> _Assigned task_
Reproduce the records below exactly; no pictures.

> _Data to examine_
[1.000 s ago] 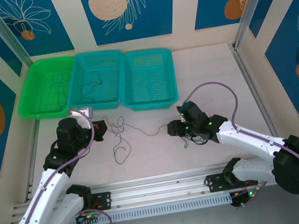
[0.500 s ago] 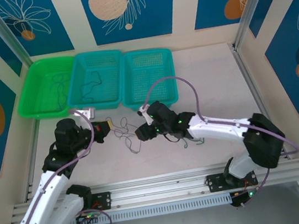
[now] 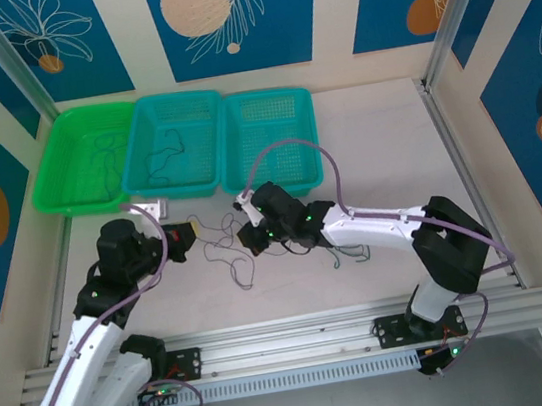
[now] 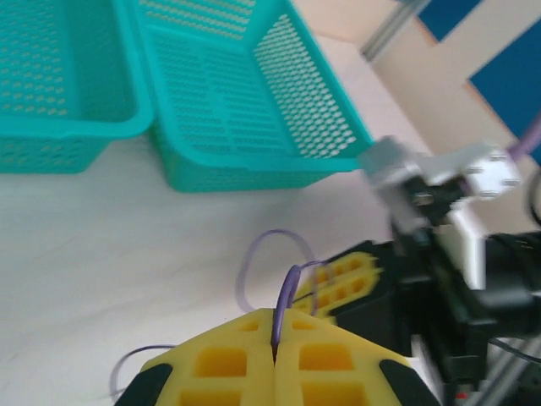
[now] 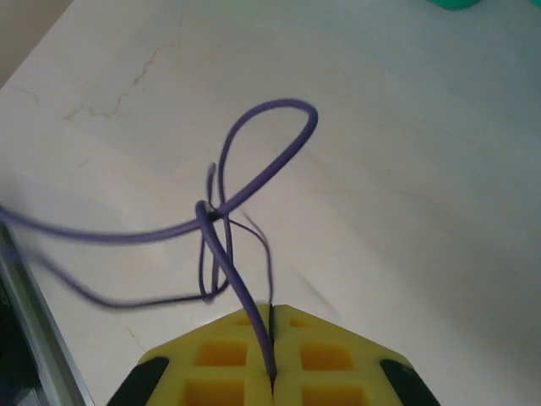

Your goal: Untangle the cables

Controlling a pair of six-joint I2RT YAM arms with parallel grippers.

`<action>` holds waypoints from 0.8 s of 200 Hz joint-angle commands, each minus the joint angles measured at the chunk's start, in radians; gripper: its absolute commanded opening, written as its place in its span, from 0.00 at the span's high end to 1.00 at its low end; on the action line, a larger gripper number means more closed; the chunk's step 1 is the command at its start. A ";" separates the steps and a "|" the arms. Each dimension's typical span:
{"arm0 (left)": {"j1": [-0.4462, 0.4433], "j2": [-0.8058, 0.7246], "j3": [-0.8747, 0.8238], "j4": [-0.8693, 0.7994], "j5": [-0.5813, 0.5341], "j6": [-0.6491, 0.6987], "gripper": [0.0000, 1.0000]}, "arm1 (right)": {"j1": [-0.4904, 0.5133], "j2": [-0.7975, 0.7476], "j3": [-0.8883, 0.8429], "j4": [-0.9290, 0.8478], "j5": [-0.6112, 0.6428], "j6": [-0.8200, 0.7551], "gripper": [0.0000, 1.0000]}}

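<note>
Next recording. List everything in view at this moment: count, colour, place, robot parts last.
green basket: one, bright green, far left of table, thin dark cables inside
teal baskets: two, right of the green one; middle basket holds a dark cable; right basket next to it
tangled cables: small bunch, dark, on table between the grippers
loose cable: one, dark, on table beside right arm
table: one, pale
wall panels: several, blue with leaf prints, behind and at the sides
left gripper: yellow pads, shut on a tangle strand
right gripper: yellow pads, shut on a tangle strand
</note>
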 commanded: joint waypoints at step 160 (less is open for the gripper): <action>0.016 -0.045 0.012 -0.036 -0.245 -0.112 1.00 | -0.844 -1.165 -0.707 -0.274 -0.138 0.486 1.00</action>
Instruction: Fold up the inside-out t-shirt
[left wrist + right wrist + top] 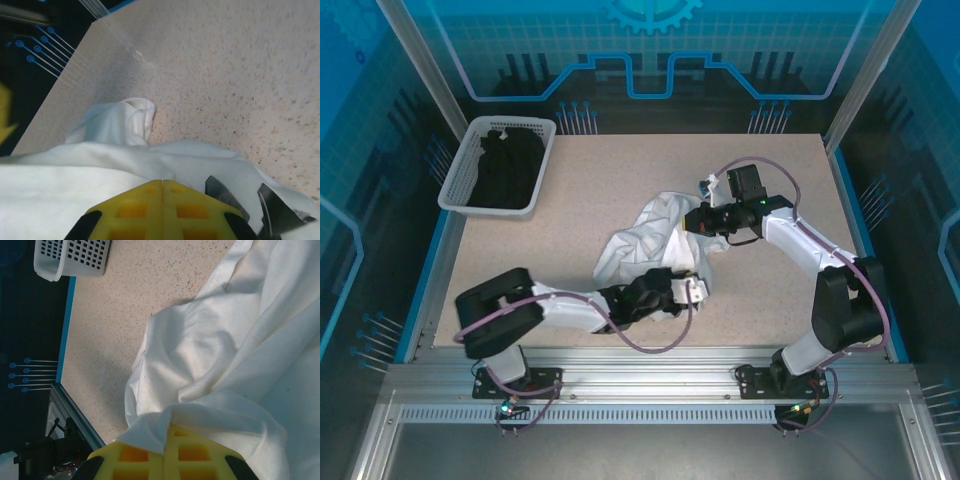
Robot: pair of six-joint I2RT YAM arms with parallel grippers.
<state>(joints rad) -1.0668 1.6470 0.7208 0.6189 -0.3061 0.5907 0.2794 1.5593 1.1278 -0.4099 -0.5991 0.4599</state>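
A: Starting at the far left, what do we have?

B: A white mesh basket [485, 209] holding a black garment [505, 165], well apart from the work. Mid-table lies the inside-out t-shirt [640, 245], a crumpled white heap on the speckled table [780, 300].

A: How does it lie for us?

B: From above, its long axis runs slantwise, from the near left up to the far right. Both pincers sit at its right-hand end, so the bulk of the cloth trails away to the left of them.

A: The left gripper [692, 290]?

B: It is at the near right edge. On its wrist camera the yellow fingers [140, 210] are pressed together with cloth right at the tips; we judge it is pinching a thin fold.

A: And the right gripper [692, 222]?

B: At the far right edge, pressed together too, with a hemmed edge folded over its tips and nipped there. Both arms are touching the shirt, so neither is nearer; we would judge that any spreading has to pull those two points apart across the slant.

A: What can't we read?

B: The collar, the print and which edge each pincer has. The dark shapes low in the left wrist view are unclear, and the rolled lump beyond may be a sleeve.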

> _Result of the task_
[1.000 s ago] 
[0.500 s ago] 
[now] 
[now] 
[now] 

Your goal: Untangle the cables

Controlling a pair of six-joint I2RT YAM arms with parallel grippers.

`<action>` holds waypoints from 0.8 s of 200 Hz joint-angle commands, each minus the joint angles measured at the chunk's start, in radians; gripper: its absolute commanded opening, written as its place in its span, from 0.00 at the span's high end to 1.00 at its low end; on the action line, a larger gripper number means more closed; the chunk's step 1 is the command at its start. A ";" separates the steps and a "|" the arms. Each dimension's typical span:
{"arm0 (left)": {"j1": [-0.4462, 0.4433], "j2": [-0.8058, 0.7246], "j3": [-0.8747, 0.8238], "j4": [-0.8693, 0.7994], "j5": [-0.5813, 0.5341], "j6": [-0.6491, 0.6987], "gripper": [0.0000, 1.0000]}, "arm1 (right)": {"j1": [-0.4904, 0.5133], "j2": [-0.7975, 0.7476], "j3": [-0.8883, 0.8429], "j4": [-0.9290, 0.8478], "j5": [-0.6112, 0.6428], "j6": [-0.8200, 0.7551], "gripper": [0.0000, 1.0000]}}

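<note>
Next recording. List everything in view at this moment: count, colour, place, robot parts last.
green basket: one, bright green, far left of table, thin dark cables inside
teal baskets: two, right of the green one; middle basket holds a dark cable; right basket next to it
tangled cables: small bunch, dark, on table between the grippers
loose cable: one, dark, on table beside right arm
table: one, pale
wall panels: several, blue with leaf prints, behind and at the sides
left gripper: yellow pads, shut on a tangle strand
right gripper: yellow pads, shut on a tangle strand
</note>
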 commanded: joint waypoints at step 160 (less is open for the gripper): <action>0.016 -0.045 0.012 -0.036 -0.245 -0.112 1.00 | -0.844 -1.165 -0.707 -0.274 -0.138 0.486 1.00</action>
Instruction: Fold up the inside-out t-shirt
[left wrist + right wrist + top] 
Robot: pair of six-joint I2RT YAM arms with parallel grippers.
<state>(joints rad) -1.0668 1.6470 0.7208 0.6189 -0.3061 0.5907 0.2794 1.5593 1.1278 -0.4099 -0.5991 0.4599</state>
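A: Starting at the far left, what do we have?

B: A white mesh basket [485, 209] holding a black garment [505, 165], well apart from the work. Mid-table lies the inside-out t-shirt [640, 245], a crumpled white heap on the speckled table [780, 300].

A: How does it lie for us?

B: From above, its long axis runs slantwise, from the near left up to the far right. Both pincers sit at its right-hand end, so the bulk of the cloth trails away to the left of them.

A: The left gripper [692, 290]?

B: It is at the near right edge. On its wrist camera the yellow fingers [140, 210] are pressed together with cloth right at the tips; we judge it is pinching a thin fold.

A: And the right gripper [692, 222]?

B: At the far right edge, pressed together too, with a hemmed edge folded over its tips and nipped there. Both arms are touching the shirt, so neither is nearer; we would judge that any spreading has to pull those two points apart across the slant.

A: What can't we read?

B: The collar, the print and which edge each pincer has. The dark shapes low in the left wrist view are unclear, and the rolled lump beyond may be a sleeve.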

This output completes the exercise.